Obedeci novamente minha deusa e coloquei devagar meu pau nela, ficava no vai e vem, aumentava e diminuía a velocidade, ela gemia e eu olhava suas costas, suas mãos na grama, seu rosto de lado, sua boca abrindo e fechando, revirei os olhos quase chegando ao meu ápice, caralho como eu queria gozar dentro, porra. Estoquei mais cinco vezes forte e gemi até o ultimo depois que tirei meu pau dela, vendo o liquido em sua bunda escorrer, bati ele algumas vezes na bunda dela e beijei suas costas, subindo para sua nuca e seu ouvido.

– Gostosa. – sussurrei.

Vi ela sorrir e respirar fundo...

Fiquei um tempo deitado com ela na grama e depois que ela levantou eu levantei também.

– Você vem?

– Agora não amor. – ela sorriu indo até a fogueira.

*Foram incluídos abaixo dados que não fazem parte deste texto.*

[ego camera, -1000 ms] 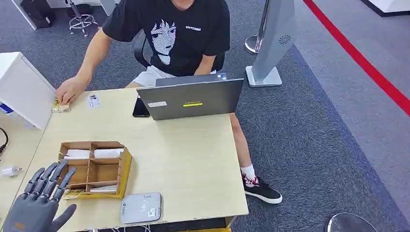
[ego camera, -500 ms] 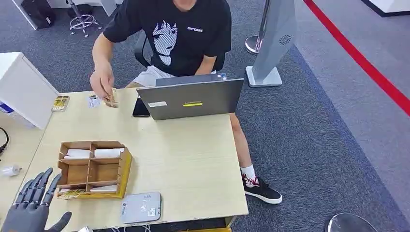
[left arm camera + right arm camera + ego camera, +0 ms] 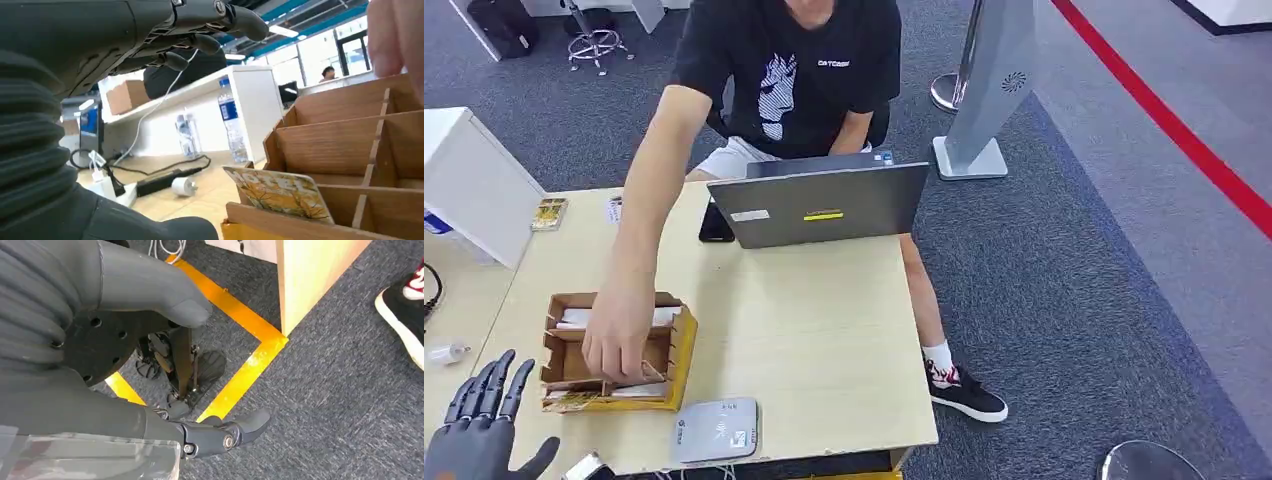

Dei um selinho nela e entrei novamente no rio sozinho. Uma péssima ideia já que eu escorreguei na pedra e bati a cabeça, me afoguei um pouco e tentei chamar ela, mas foi em falho, à correnteza estava me levando e eu não podia morrer agora.

"Puta que pariu".

Foi à única coisa que consegui pensar quando meu corpo estava sendo arrastado pela correnteza. Nadava para a superfície e olhava Emma de costas na fogueira, quando ela olhou para trás foi tarde demais, eu estava caindo.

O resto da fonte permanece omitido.